JXL doesn't support rich text formatting, i.e. different formatting within a text string; Apache POI does support it.
JXL only supports certain text rotations: horizontal/vertical, +/- 45 degrees, and stacked; Apache POI supports any integer number of degrees plus stacked.
JXL doesn't support drawing shapes; Apache POI does.
JXL supports most Page Setup settings such as Landscape/Portrait, Margins, Paper size, and Zoom. Apache POI supports all of that plus Repeating Rows and Columns.
JXL doesn't support Split Panes; Apache POI does.
JXL doesn't support Chart creation or manipulation; that support isn't there yet in Apache POI, but an API is slowly starting to form.
Apache POI has a more extensive set of documentation and examples available than JXL.

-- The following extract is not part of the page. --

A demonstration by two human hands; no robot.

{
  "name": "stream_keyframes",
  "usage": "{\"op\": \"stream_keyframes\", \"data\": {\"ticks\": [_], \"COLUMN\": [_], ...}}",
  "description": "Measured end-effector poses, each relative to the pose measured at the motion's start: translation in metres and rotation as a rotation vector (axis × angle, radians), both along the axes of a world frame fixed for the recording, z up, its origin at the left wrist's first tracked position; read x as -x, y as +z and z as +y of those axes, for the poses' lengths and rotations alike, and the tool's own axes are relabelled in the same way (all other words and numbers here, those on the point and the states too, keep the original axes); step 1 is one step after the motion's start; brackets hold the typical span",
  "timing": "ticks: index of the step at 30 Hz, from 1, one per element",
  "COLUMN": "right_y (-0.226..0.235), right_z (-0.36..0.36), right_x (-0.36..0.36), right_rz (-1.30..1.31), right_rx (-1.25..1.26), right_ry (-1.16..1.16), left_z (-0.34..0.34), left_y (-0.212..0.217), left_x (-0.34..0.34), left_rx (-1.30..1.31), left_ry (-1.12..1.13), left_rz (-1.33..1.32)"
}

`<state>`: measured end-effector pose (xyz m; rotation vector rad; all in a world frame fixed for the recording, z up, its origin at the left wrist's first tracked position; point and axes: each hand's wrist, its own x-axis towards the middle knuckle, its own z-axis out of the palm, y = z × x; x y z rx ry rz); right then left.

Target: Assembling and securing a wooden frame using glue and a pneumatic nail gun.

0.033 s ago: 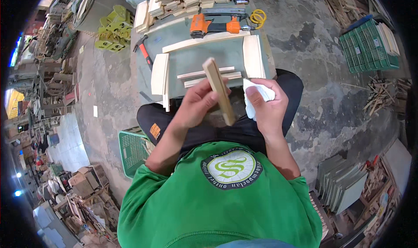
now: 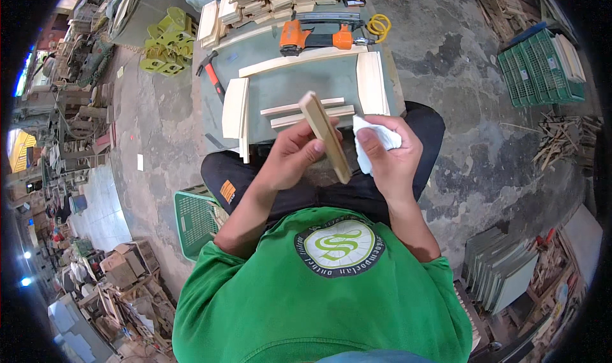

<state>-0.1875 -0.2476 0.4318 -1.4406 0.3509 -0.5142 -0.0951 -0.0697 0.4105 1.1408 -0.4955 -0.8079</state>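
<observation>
My left hand (image 2: 294,154) pinches a short wooden strip (image 2: 326,137) between thumb and fingers, holding it tilted over my lap. To its right, my right hand (image 2: 396,158) is closed on a crumpled white cloth (image 2: 387,136), apart from the strip. Beyond my hands, two thin wooden strips (image 2: 311,117) lie side by side on the grey-green work table (image 2: 299,86). Around them lie a left board (image 2: 234,108), a right board (image 2: 371,86) and a long back piece (image 2: 299,62), like three sides of a frame.
An orange and black nail gun (image 2: 317,38) with a coiled yellow hose (image 2: 378,25) rests at the table's back. A hammer (image 2: 213,76) lies on the left edge. Stacked wooden pieces (image 2: 274,0) stand behind. Green crates (image 2: 194,219) flank me on the floor.
The wooden strip in my left hand has shifted very slightly, its upper end a little lower. My right hand keeps its hold on the cloth.
</observation>
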Motion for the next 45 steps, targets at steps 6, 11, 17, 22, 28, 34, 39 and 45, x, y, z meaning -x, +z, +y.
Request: {"op": "stream_keyframes", "data": {"ticks": [6,11,17,22,28,34,39,45], "right_y": [0.025,0.030,0.030,0.024,0.017,0.007,0.001,-0.013], "right_z": [0.005,0.003,0.003,0.006,0.009,0.009,0.007,0.006], "right_x": [-0.010,-0.009,-0.004,-0.001,0.007,0.014,0.022,0.036], "right_rz": [-0.197,-0.244,-0.222,-0.179,-0.115,-0.059,0.002,0.078], "right_rx": [0.252,0.356,0.350,0.374,0.357,0.386,0.393,0.340], "right_ry": [0.095,0.084,0.080,0.096,0.118,0.117,0.131,0.134], "left_z": [0.000,0.001,0.005,0.000,0.000,0.000,0.002,0.007], "left_y": [0.003,0.003,0.005,0.016,0.021,0.030,0.040,0.037], "left_x": [0.015,0.018,0.014,0.010,0.003,-0.008,-0.013,-0.021], "left_rx": [0.037,-0.005,-0.068,0.010,0.054,0.163,0.192,0.266], "left_ry": [-0.119,-0.132,-0.158,-0.064,0.021,0.088,0.131,0.161], "left_rz": [-0.009,-0.023,-0.034,-0.141,-0.132,-0.125,-0.077,-0.043]}}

Additionally, POI contains not just the main "usermodel" API, but also an event-based API if all you want to do is read the spreadsheet content.
In conclusion, because of the better documentation, more features, active development, and Excel 2007+ format support, I use Apache POI.
I have used POI.
If you use that, keep on eye those cell formatters: create one and use it multiple times instead of creating each time for cell, it is a huge memory consumption difference on large data.
I am not familiar with JXL and but we use POI. POI is well maintained and can handle both the binary .xls format and the new xml based format that was introduced in Office 2007.
CSV files are not excel files, they are text based files, so these libraries don't read them. You will need to parse out a CSV file yourself. I am not aware of any CSV file libraries, but I haven't looked either.